= YOUR GOAL =
Locate every line in the material below that has the word "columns". Copy each of those lines.

━━━━━━━━━━

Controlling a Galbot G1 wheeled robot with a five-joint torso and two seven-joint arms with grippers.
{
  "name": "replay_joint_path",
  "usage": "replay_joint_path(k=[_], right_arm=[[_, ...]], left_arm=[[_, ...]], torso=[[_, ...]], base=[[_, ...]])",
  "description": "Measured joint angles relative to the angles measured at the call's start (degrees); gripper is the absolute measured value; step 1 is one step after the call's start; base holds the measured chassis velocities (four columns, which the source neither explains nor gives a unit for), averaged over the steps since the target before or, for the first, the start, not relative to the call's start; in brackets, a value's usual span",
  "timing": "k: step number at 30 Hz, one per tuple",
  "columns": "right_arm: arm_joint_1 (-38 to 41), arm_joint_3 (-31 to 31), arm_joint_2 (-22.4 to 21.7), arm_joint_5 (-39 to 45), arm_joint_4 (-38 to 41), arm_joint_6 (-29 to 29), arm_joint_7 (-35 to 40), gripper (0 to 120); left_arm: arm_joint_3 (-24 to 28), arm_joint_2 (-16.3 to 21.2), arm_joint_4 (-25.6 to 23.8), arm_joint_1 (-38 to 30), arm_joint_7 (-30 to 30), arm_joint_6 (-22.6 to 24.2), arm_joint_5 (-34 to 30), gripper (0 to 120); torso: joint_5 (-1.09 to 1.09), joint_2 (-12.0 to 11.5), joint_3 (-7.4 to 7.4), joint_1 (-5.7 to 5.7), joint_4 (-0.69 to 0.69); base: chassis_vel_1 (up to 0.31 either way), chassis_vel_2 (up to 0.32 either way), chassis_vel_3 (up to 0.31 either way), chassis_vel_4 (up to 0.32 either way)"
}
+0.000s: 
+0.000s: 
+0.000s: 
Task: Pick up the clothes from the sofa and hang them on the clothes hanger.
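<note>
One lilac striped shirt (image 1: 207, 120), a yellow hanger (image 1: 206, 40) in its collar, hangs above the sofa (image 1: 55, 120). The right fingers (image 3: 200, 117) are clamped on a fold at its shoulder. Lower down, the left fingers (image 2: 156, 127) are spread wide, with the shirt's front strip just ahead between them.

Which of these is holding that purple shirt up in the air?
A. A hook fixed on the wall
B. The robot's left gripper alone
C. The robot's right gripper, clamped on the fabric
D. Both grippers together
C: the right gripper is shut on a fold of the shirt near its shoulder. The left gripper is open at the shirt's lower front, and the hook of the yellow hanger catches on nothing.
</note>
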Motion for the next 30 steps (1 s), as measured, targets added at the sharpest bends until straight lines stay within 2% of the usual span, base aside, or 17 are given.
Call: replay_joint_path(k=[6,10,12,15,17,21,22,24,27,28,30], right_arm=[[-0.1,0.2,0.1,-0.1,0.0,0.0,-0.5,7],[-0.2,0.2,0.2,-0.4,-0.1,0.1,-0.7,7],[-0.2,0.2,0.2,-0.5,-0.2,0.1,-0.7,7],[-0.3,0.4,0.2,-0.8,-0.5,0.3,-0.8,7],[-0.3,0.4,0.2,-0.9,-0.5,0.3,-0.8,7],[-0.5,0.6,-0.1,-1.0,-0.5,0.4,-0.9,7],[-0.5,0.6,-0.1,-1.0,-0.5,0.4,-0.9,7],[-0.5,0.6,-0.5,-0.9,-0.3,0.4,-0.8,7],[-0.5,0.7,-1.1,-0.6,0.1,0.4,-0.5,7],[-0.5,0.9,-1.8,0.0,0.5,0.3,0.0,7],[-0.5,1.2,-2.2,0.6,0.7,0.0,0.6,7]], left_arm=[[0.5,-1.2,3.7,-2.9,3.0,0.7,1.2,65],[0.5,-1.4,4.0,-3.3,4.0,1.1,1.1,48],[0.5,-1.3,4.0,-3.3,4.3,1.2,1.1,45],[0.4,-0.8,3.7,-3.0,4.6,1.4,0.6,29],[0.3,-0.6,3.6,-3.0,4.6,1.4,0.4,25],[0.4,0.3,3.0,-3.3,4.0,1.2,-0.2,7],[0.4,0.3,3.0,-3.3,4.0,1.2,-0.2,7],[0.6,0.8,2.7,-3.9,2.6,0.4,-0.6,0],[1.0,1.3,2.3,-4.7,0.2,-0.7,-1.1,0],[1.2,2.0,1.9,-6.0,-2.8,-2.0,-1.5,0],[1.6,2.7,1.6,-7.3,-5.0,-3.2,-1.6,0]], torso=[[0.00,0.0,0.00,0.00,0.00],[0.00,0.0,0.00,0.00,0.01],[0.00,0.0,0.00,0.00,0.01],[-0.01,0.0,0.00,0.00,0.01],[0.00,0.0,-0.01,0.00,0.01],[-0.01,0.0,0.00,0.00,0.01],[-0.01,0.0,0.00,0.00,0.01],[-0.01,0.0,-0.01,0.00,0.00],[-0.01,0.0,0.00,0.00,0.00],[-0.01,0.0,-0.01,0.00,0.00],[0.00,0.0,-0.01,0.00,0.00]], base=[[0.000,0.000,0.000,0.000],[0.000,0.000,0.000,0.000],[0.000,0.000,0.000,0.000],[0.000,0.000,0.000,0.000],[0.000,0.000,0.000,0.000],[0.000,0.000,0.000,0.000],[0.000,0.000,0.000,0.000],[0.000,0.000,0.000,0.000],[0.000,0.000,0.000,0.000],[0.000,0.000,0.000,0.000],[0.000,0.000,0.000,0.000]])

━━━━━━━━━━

= REPLY TO THE EXERCISE =
  "description": "Measured joint angles relative to the angles measured at the call's start (degrees); gripper is the absolute measured value; step 1 is one step after the call's start; base holds the measured chassis velocities (four columns, which the source neither explains nor gives a unit for), averaged over the steps since the target before or, for the first, the start, not relative to the call's start; in brackets, a value's usual span",
  "columns": "right_arm: arm_joint_1 (-38 to 41), arm_joint_3 (-31 to 31), arm_joint_2 (-22.4 to 21.7), arm_joint_5 (-39 to 45), arm_joint_4 (-38 to 41), arm_joint_6 (-29 to 29), arm_joint_7 (-35 to 40), gripper (0 to 120); left_arm: arm_joint_3 (-24 to 28), arm_joint_2 (-16.3 to 21.2), arm_joint_4 (-25.6 to 23.8), arm_joint_1 (-38 to 30), arm_joint_7 (-30 to 30), arm_joint_6 (-22.6 to 24.2), arm_joint_5 (-34 to 30), gripper (0 to 120); torso: joint_5 (-1.09 to 1.09), joint_2 (-12.0 to 11.5), joint_3 (-7.4 to 7.4), joint_1 (-5.7 to 5.7), joint_4 (-0.69 to 0.69); base: chassis_vel_1 (up to 0.31 either way), chassis_vel_2 (up to 0.32 either way), chassis_vel_3 (up to 0.31 either way), chassis_vel_4 (up to 0.32 either way)"

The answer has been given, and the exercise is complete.